Underworld, Don DeLillo

Bottom line is I loved Underworld: creation and waste and mushrooms,  neighborhood life in 1950s Bronx, J. Edgar Hoover and Lenny Bruce, the trajectory of a single (perhaps apocryphal) baseball. The central character, Nick Shay, is -- honestly, I have no idea what he is or why his emotional flatness should be so interesting to DeLillo -- but it's the vignettes about everything else in the Cold War United States that really keep the novel going, and they are moving and intelligent and gorgeously layered, so really, who cares about Nick...? 

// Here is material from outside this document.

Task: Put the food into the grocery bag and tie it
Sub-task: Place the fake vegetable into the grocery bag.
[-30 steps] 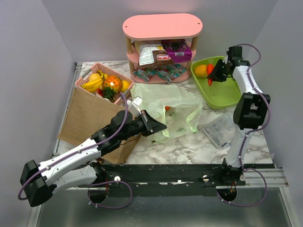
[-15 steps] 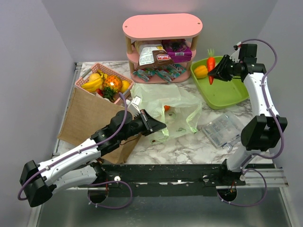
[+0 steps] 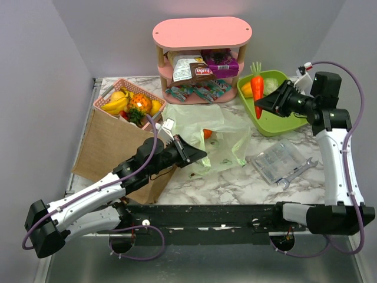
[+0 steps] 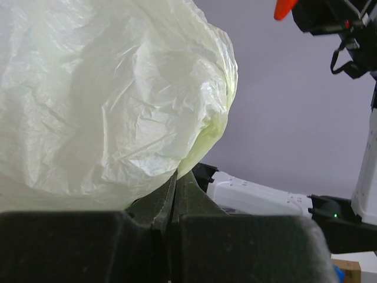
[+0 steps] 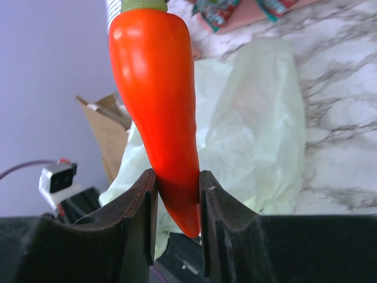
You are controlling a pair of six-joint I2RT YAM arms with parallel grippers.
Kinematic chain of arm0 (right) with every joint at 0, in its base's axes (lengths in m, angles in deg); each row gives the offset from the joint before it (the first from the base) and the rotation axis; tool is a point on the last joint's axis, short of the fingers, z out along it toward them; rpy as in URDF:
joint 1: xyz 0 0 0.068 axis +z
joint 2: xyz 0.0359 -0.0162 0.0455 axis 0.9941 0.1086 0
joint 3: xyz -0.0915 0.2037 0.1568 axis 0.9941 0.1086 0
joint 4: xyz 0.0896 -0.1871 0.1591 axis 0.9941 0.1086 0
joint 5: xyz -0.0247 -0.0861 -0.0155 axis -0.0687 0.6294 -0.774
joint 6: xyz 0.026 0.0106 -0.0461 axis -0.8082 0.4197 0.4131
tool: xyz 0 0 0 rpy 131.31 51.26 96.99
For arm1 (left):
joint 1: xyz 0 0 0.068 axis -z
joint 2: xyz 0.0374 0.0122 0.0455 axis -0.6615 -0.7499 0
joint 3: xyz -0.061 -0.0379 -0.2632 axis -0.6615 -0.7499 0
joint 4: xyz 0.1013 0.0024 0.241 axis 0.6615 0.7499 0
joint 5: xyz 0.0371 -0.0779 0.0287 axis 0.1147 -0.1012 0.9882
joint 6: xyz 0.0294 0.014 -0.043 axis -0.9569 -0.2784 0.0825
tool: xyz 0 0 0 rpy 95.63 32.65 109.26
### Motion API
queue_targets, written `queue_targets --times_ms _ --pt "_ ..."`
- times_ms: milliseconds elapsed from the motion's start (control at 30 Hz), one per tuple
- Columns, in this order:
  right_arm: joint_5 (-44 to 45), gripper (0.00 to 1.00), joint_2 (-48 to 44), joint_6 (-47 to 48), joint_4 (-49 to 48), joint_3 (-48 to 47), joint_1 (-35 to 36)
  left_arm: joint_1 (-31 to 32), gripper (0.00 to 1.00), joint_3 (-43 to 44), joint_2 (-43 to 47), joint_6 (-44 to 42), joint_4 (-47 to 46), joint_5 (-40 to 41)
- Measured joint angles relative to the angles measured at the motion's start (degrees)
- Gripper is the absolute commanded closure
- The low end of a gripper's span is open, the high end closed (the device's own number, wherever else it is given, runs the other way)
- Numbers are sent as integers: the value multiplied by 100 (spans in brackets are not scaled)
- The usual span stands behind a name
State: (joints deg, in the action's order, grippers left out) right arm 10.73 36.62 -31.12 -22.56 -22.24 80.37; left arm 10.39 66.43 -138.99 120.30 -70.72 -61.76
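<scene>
Top external view. The left fingers [image 3: 191,154] are pinching the near edge of the grocery bag [image 3: 227,141], which is lying crumpled on the table [image 3: 235,186] just in front of the pink shelf [image 3: 201,34]. A small orange item [image 3: 206,134] is showing through the bag's film. The right fingers [image 3: 266,101] are clamping the carrot [image 3: 256,88] and holding it in the air, green top pointing far, over the left end of the green tray [image 3: 285,121]. The carrot is hanging well apart from the bag, to its right and farther back. A snack pack [image 3: 191,68] and a purple box [image 3: 221,62] are sitting on the shelf's middle level. A pink basket [image 3: 126,88] of fruit is resting at far left, beside a brown paper bag [image 3: 109,147].

Left wrist view. The left fingers [image 4: 194,203] are closing together on a fold of the grocery bag [image 4: 106,94], which is bulging above them. The carrot's tip [image 4: 284,7] is showing at the top right.

Right wrist view. The right fingers [image 5: 138,224] are gripping the carrot [image 5: 156,106] near its narrow end, one on each side. The grocery bag [image 5: 259,135] is spreading over the table [image 5: 347,106] beyond, with the brown paper bag [image 5: 109,135] to its left.
</scene>
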Motion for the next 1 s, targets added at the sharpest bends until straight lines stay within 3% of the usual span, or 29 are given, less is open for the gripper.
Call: queue_targets --times_ms 533,1000 --pt "-809 99 -1604 -933 -160 1154 719 -33 100 275 -415 -151 -188 101" --pt "-846 99 -2264 -551 1086 1764 1176 -544 100 833 -1010 -297 -365 22"
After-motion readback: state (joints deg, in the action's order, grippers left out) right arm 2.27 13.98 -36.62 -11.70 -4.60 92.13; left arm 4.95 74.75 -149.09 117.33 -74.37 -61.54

Infinite Jest, David Foster Wallace
Infinite Jest on the other hand? I wrestled with this gorgon for about three months, took lots of breaks, got annoyed at syntax, got angry at mood, and now it's all I can think about. Distracting pharmacological notes aside, I feel I understand a lot more about addiction than I ever did before and I feel grateful for the character of Don Gately. But I also feel that this book never let me get a word in edgewise and for all its effort to make me feel it often just left me cold. I feel it's too much of one thing (despairing, isolating pain) and not enough of all the other things (especially joy in other people) that make up the infinity of human experience. I feel I need to educate myself a lot more to form a considered appreciation of this undeniably major late 20th century American work, cast off all my formal and stylistic prejudices, and etc etc and so on. But I also still feel that I never want to read another suicide by microwave and that everything to do with Quebecois separatist wheelchair assassins is really, really stupid. So maybe I still have some growing to do as I enter 2013? I can only hope. I really do want to grow.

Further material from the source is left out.